The evaluation of the emulsions based on time and a storage temperature of 4 °C and 25 °C, presented in Figure 5a,b, respectively, showed a progressive increase in the microstructure size over time. For samples at 4 °C, on day 0, the smallest size was presented, with 1.17 ± 0.08 µm for SC, showing small differences in the HDR15 treatments (1.18 ± 0.35 µm, 1.20 ± 0.17 µm, and 1.89 ± 0.45 µm for SC-HDR15-25, SC-HDR15-50, and SC-HDR15-75, respectively) and in those with HDR20 (1.31 ± 0.20 µm, 1.47 ± 0.01 µm, and 1.65 ± 0.20 µm for SC-HDR20-25, SC-HDR20-50, and SC-HDR20-75, respectively).
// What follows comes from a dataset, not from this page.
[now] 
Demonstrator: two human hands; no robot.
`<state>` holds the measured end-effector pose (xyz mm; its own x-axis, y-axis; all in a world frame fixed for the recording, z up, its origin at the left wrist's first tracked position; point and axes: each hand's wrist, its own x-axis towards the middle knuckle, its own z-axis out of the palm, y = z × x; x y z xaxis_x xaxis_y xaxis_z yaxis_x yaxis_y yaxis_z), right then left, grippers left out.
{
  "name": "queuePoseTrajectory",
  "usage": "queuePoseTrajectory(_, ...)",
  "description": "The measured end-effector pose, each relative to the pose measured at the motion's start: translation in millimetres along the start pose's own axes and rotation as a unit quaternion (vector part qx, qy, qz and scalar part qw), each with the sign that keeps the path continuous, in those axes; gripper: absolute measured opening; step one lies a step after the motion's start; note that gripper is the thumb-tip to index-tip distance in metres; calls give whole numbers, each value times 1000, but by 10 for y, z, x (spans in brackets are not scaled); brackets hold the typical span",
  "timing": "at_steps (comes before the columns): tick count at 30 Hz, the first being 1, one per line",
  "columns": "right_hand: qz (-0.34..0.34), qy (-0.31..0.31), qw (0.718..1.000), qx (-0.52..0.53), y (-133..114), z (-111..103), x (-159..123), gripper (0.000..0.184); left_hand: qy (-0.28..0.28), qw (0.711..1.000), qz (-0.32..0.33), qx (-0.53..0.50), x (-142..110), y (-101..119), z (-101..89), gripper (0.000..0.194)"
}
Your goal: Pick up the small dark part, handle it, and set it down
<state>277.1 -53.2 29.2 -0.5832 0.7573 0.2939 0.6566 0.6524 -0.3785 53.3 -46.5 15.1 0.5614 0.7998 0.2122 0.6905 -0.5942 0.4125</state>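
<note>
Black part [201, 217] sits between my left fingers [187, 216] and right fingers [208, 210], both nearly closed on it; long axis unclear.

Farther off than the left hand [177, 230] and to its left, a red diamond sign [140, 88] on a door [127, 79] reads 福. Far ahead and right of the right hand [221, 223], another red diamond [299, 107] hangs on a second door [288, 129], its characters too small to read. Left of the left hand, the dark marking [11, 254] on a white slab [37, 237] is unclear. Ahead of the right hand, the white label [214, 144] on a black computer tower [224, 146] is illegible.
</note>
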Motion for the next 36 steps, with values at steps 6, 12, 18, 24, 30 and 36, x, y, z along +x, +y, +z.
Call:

On day 28, the droplet size was significantly larger (p < 0.05) in all treatments, resulting in a decrease in stability over time. The treatments exhibited the best stability (2.47 ± 0.24 µm and 2.94 ± 0.52 µm for SC-HDR20-25 and SC-HDR20-75, respectively), unlike the control sample SC and SC-HDR15-50, which were higher, with values of 3.01 ± 0.93 µm and 5.37 ± 0.44 µm, respectively. The size of the samples stored at room temperature in Figure 5b was significantly larger (p < 0.05), with a range between 1.18 ± 0.35 µm and 6.15 ± 0.54 µm, with lower stability on day 28.
The storage of the samples at 4 °C had better stability over time because the temperature had a direct effect on the interaction between the compounds present in the different samples, affecting the viscosity and stability of the product over time, and making them vulnerable to phenomena such as coalescence, flocculation, and droplet cremation [1]. Different investigations [49,50,51] on emulsions revealed that the size of the droplets in an emulsion changes with the variation in the temperature and the HLB value (hydrophilic/lipophilic balance) of the emulsifiers; the smaller the diameter of the droplets, the more likely the emulsion will be unstable after coalescence.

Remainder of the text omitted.